In terms of the future, Seddik noted that hosting international tournaments in Egypt, as J-Padel is doing, helps the market, creates brand loyalty, and makes the sport sustainable. This is especially important as “the padel market is a very competitive market right now, as it’s proven to be a trendy sport” with many countries and individuals investing in padel, according to Seddik.

Business education

Sheta emphasized the particularity of businesses, noting how each case is different than the next. This is important to keep in mind to avoid generalization or misadaptation of concepts and case studies.

Sheta also noted that there is a misunderstanding between running family businesses and running a business as usual, explaining that “family business has an extra dimension. Issues Issues related to family or family business continuity, encompasses governance, strategy, innovation, dynamics, ownership, professionalism, and entrepreneurship.”

“I want to move from a family business to what we call a business family. A business won’t continue without innovation, without the entrepreneurial spirit of the founder,” Sheta said.
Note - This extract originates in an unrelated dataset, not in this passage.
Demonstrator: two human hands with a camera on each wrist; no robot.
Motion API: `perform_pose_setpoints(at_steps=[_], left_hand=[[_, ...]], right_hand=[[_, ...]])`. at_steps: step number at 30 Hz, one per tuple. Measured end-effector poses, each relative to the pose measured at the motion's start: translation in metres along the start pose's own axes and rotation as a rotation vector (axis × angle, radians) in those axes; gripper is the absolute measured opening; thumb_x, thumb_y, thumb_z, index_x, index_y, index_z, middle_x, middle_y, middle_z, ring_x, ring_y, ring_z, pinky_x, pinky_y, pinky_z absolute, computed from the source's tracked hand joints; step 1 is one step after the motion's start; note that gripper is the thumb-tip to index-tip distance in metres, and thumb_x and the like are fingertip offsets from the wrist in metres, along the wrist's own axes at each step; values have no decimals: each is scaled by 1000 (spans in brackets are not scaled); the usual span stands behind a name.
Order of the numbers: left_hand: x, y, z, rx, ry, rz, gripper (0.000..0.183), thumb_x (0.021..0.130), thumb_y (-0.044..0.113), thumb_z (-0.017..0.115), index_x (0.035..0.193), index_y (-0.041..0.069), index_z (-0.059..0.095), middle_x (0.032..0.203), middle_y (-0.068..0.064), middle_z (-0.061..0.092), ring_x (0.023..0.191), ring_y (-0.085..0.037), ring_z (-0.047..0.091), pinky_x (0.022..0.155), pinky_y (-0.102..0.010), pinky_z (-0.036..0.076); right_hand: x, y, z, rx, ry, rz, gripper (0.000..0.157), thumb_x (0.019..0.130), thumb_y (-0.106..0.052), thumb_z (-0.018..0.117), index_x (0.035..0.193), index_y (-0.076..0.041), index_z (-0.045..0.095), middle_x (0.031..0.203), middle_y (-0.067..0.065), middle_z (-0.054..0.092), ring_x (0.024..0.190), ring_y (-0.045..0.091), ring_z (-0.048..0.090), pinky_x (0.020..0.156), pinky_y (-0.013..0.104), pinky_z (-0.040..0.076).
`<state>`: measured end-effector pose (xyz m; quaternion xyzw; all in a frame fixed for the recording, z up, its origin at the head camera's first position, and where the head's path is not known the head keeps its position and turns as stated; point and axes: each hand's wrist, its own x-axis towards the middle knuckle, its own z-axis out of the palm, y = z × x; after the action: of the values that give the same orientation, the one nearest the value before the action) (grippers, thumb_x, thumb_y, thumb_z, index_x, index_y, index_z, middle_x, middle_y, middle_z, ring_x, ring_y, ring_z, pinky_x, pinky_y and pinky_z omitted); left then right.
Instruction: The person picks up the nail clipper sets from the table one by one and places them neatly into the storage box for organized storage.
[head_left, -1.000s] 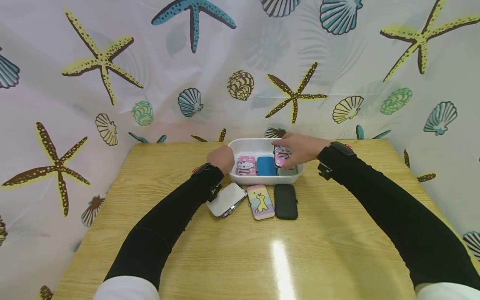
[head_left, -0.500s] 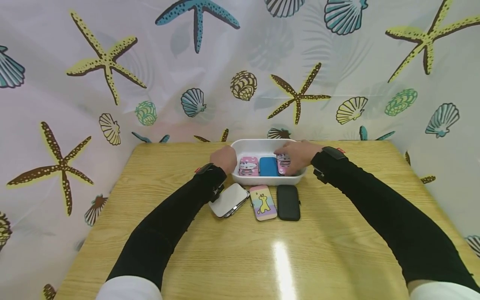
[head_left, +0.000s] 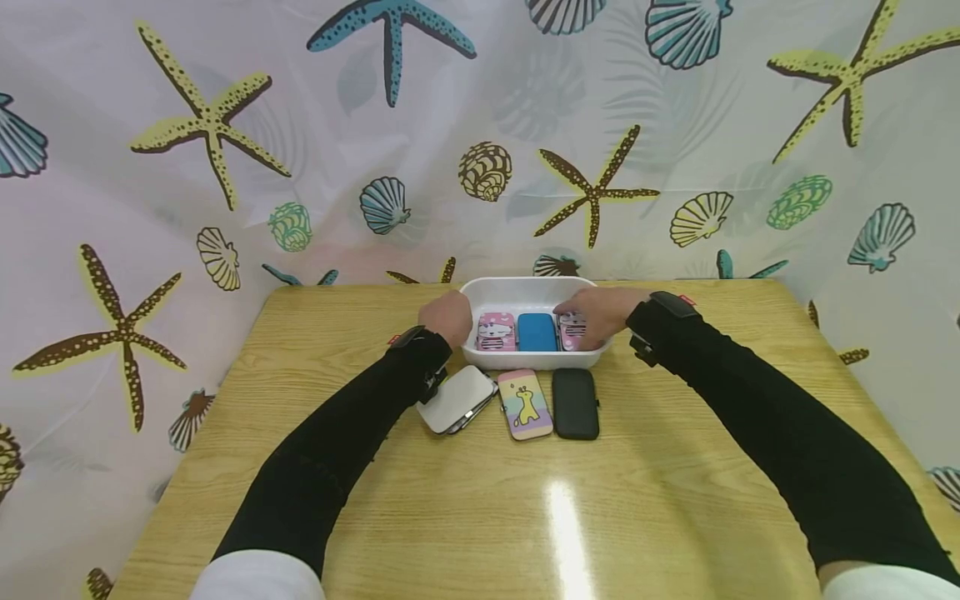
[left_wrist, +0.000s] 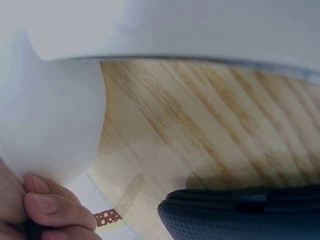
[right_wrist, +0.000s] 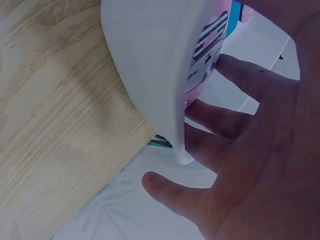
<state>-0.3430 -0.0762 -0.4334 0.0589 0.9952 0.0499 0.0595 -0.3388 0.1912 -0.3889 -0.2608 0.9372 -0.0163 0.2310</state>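
Note:
A white plastic tub (head_left: 536,360) stands at the back of the table, and my left hand (head_left: 445,317) grips its left rim; the left wrist view shows those fingers (left_wrist: 55,205) curled at the edge. Inside the tub's right end, my right hand (head_left: 603,312) holds a small pink case with a cat print (head_left: 571,330) between thumb and fingers. In the right wrist view the fingertips touch the edge of that pink case (right_wrist: 212,47), and the thumb tip is out of sight. Beside it lie a blue case (head_left: 537,332) and another pink cat case (head_left: 496,332).
In front of the tub lie a pale case (head_left: 456,398) on top of another, a pastel case with a giraffe (head_left: 525,406) and a black case (head_left: 575,404). The wooden table (head_left: 480,517) backs onto a sea-print cloth (head_left: 315,150).
My right hand has lowered the pink cat case from above the tub's right end to beside the blue one. The left hand stays at the rim.

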Motion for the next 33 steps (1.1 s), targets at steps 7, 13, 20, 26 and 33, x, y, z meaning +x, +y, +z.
perform_pose_setpoints(at_steps=[7, 13, 20, 26, 33], left_hand=[[-3, 2, -1, -8, -6, 4, 27, 106, 19, 47, 112, 3, 68, 101, -9, 70, 85, -21, 67, 76, -40, 58], [1, 2, 2, -1, -8, 11, 28, 106, 19, 46, 111, 3, 68, 100, -8, 70, 85, -21, 67, 76, -40, 58], [3, 0, 3, 7, 1, 19, 27, 105, 19, 47, 112, 3, 68, 102, -9, 70, 86, -21, 67, 77, -42, 59], [4, 0, 2, 0, -1, 23, 26, 105, 19, 48, 111, 3, 68, 101, -8, 70, 86, -22, 67, 77, -42, 58], [4, -2, 3, -3, 0, 12, 27, 105, 19, 47, 114, 3, 66, 103, -9, 69, 86, -23, 66, 78, -42, 58]], right_hand=[[-7, 5, 5, 10, 27, -43, 77, 86, -28, 75, 153, -10, 43, 151, 21, 46, 125, 32, 50, 109, 52, 40], [-27, 8, 9, 86, 111, -96, 68, 91, -26, 72, 151, -7, 45, 158, 26, 33, 143, 43, 37, 111, 56, 37], [-57, -1, 12, 86, 289, -148, 55, 94, -28, 70, 144, -8, 55, 152, 20, 46, 142, 41, 39, 112, 56, 36], [-85, -15, 29, 72, 399, -184, 46, 93, -29, 71, 136, -13, 63, 142, 13, 57, 133, 34, 51, 107, 53, 43], [-98, -30, 58, 7, 405, -248, 49, 88, -39, 77, 130, -15, 67, 135, 6, 62, 127, 26, 56, 104, 46, 47]])
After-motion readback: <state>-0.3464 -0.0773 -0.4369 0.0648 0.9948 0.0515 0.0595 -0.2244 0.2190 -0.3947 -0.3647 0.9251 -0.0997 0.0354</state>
Sheta further explained that teaching at the AUC School of Business is not only to tutor students, but to “teach the first generation” indirectly through inviting successful family business leaders, such as people from El Araby Group, Nahdet Misr Publishing, or Al Manar Group, to share their experiences.

From governance to succession planning, and from constitutions to business education, the second panel of the #IMoveMyBusinessForward campaign closing event had something for everyone who participates in a family business.